Urban Company n’a pas répondu à une demande de commentaires.

L’année dernière, l’entreprise s’est classée au premier rang parmi une douzaine d’entreprises de concerts en Inde dans une enquête menée par Fairwork de l’Oxford Internet Institute sur des indicateurs tels que salaire, conditions et gestion.

En réponse aux manifestations de juillet, l’entreprise a déclaré qu’elle avait “demandé à quelques partenaires qui ne respectaient pas les normes… de se séparer”, et qu’elle continuait de “maintenir une politique de porte ouverte et d’encourager le dialogue avec nos partenaires”. “

Mais Sheema Parveen, une esthéticienne qui a travaillé pendant deux ans chez Urban Company à Hyderabad et dont la carte d’identité a été bloquée en mai, n’a pas pu faire appel à qui que ce soit au sein de l’entreprise via l’application – la seule option dont elle disposait.

“Tant de vies ont été ruinées par cette plateforme. J’ai entendu parler d’au moins deux femmes dans cet État qui se sont suicidées après que leur carte d’identité ait été bloquée”, a-t-elle déclaré.

Clarifier l’écart

L’État indien du Rajasthan a approuvé en juillet un projet de loi visant à imposer une surtaxe sur les transactions en ligne via des plateformes comme Amazon, Zomato et Urban Company afin de financer les prestations sociales des travailleurs à la demande, le premier programme de ce type dans le pays.

Les États du Karnataka et du Tamil Nadu ont également pris des mesures pour offrir des avantages sociaux, enregistrer les travailleurs à la demande et entendre les griefs.
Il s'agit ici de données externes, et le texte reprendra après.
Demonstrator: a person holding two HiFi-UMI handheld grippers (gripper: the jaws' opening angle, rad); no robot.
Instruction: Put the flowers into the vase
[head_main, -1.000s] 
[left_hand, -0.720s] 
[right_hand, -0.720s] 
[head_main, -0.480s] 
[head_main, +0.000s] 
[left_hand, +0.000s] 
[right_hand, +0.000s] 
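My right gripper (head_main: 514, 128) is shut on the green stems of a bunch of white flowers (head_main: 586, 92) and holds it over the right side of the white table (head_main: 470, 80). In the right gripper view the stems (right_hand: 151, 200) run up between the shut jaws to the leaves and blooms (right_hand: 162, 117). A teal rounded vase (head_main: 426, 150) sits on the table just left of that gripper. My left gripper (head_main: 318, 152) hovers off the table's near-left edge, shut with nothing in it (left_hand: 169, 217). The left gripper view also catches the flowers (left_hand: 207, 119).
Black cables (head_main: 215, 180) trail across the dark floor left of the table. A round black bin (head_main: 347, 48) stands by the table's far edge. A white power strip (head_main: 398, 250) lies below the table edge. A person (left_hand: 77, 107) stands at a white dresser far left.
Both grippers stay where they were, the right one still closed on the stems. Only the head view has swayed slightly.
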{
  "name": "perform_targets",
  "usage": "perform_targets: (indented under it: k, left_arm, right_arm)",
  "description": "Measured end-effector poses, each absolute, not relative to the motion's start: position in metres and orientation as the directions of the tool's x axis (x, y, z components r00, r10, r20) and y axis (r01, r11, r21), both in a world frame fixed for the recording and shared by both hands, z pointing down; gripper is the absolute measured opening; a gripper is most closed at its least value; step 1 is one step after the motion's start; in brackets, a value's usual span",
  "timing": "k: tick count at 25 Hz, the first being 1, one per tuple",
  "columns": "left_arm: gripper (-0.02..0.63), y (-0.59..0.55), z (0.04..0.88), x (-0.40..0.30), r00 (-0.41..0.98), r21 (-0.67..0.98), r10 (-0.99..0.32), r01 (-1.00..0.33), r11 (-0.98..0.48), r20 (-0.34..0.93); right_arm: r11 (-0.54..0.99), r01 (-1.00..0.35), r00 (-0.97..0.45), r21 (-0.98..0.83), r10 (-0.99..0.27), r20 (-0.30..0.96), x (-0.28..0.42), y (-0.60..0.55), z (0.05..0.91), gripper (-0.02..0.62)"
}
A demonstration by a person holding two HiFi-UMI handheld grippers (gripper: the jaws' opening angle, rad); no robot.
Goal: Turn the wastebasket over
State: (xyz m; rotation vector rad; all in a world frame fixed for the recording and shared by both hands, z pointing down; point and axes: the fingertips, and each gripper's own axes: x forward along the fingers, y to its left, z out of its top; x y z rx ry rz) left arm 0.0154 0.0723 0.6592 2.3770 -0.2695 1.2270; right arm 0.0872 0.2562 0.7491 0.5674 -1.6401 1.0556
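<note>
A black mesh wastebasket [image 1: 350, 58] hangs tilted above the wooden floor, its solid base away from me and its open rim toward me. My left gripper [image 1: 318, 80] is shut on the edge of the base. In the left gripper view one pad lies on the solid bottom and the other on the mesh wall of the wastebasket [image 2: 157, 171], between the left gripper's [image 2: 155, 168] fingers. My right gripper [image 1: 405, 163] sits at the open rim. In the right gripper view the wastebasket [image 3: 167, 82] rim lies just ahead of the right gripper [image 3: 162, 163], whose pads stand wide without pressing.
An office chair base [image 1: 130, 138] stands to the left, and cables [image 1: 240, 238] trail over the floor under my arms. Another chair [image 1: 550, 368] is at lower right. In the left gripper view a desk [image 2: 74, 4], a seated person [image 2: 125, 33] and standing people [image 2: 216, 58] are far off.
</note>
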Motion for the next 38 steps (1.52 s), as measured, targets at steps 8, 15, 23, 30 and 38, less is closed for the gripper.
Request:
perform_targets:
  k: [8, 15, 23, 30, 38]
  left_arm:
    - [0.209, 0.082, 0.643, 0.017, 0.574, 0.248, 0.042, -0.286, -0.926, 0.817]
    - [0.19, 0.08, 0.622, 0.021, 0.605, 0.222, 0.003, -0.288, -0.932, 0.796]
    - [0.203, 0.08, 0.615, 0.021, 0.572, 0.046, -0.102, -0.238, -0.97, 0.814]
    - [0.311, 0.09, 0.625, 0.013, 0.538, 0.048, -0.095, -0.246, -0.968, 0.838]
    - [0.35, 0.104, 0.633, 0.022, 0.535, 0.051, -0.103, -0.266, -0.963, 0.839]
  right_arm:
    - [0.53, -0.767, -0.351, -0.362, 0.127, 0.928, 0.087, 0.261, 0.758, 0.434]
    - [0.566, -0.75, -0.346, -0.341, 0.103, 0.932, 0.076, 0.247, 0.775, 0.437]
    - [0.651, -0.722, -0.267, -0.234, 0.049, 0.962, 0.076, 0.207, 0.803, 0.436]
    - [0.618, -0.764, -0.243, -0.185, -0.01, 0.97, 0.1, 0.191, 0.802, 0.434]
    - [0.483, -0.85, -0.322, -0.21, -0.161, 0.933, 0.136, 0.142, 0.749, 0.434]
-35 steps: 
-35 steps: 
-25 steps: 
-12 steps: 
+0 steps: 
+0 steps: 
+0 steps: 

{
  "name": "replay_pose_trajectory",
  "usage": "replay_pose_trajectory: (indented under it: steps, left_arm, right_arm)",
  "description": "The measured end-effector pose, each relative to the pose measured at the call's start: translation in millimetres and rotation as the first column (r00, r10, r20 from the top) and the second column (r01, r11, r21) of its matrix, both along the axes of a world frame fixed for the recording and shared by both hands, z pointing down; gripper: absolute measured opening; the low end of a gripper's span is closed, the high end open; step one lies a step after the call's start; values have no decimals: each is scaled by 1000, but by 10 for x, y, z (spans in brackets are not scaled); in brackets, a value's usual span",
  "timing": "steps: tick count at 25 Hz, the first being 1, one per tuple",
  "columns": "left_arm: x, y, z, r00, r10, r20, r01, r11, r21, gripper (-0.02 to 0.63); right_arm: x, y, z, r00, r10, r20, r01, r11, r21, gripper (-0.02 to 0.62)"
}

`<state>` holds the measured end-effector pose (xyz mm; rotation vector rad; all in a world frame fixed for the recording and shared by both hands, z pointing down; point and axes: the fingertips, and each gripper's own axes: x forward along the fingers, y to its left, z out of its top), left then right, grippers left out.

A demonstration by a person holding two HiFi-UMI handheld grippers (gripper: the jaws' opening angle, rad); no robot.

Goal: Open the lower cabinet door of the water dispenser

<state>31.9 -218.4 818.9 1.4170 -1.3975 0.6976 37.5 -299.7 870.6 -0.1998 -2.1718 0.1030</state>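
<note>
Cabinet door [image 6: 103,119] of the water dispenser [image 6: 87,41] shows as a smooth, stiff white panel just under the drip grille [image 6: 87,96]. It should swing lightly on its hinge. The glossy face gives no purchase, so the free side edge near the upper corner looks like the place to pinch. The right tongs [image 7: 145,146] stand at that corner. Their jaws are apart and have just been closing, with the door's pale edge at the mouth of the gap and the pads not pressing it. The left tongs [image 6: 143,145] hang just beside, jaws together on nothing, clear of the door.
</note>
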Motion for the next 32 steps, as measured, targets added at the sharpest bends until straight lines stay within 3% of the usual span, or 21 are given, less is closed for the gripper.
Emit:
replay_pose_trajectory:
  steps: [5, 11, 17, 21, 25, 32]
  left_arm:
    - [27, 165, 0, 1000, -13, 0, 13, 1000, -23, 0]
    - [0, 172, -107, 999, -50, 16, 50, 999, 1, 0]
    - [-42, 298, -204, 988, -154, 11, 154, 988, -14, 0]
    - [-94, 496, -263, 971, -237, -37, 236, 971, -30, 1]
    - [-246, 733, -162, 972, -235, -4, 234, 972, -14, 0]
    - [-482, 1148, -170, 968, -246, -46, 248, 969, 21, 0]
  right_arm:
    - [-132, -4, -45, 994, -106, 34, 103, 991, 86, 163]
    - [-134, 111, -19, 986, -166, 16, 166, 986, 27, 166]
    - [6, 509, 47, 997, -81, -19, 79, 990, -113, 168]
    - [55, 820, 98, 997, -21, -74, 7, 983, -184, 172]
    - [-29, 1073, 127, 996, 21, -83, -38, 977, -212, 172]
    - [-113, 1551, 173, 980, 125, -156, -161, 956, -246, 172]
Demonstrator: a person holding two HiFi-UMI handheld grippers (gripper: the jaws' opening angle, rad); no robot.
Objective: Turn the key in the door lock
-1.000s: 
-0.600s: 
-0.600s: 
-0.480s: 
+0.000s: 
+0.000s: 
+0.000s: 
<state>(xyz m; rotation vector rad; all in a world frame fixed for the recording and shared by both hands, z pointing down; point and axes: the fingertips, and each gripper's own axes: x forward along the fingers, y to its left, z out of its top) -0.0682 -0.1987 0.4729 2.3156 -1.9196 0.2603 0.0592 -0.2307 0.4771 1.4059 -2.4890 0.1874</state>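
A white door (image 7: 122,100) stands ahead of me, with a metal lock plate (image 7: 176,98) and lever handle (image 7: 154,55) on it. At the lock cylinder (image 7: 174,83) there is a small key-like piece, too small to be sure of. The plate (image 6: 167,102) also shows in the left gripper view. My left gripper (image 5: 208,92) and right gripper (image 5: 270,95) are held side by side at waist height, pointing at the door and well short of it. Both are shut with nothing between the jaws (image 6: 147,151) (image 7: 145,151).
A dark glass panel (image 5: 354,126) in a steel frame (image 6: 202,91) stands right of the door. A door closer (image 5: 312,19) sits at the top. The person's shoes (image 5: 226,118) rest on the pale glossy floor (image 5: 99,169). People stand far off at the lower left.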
Mais la plupart des entreprises de plateformes dans le monde supposent que le travailleur type est un « homme indépendant, efficace, mobile et engagé dans le numérique, sans responsabilités familiales ni autres considérations », a déclaré Fairwork dans un rapport publié cette année.

Pour les travailleuses à la demande en Inde qui s’organisent, “elles ont désormais trouvé leur place dans le discours politique. Mais il faudra encore des années pour que le plaidoyer se transforme en loi”, a déclaré Swamy.

“En attendant, ils prennent un risque en se présentant simplement à une manifestation. Le même appareil qu’ils utilisent pour se connecter et s’organiser est également utilisé pour la surveillance et pour les expulser de la plateforme.”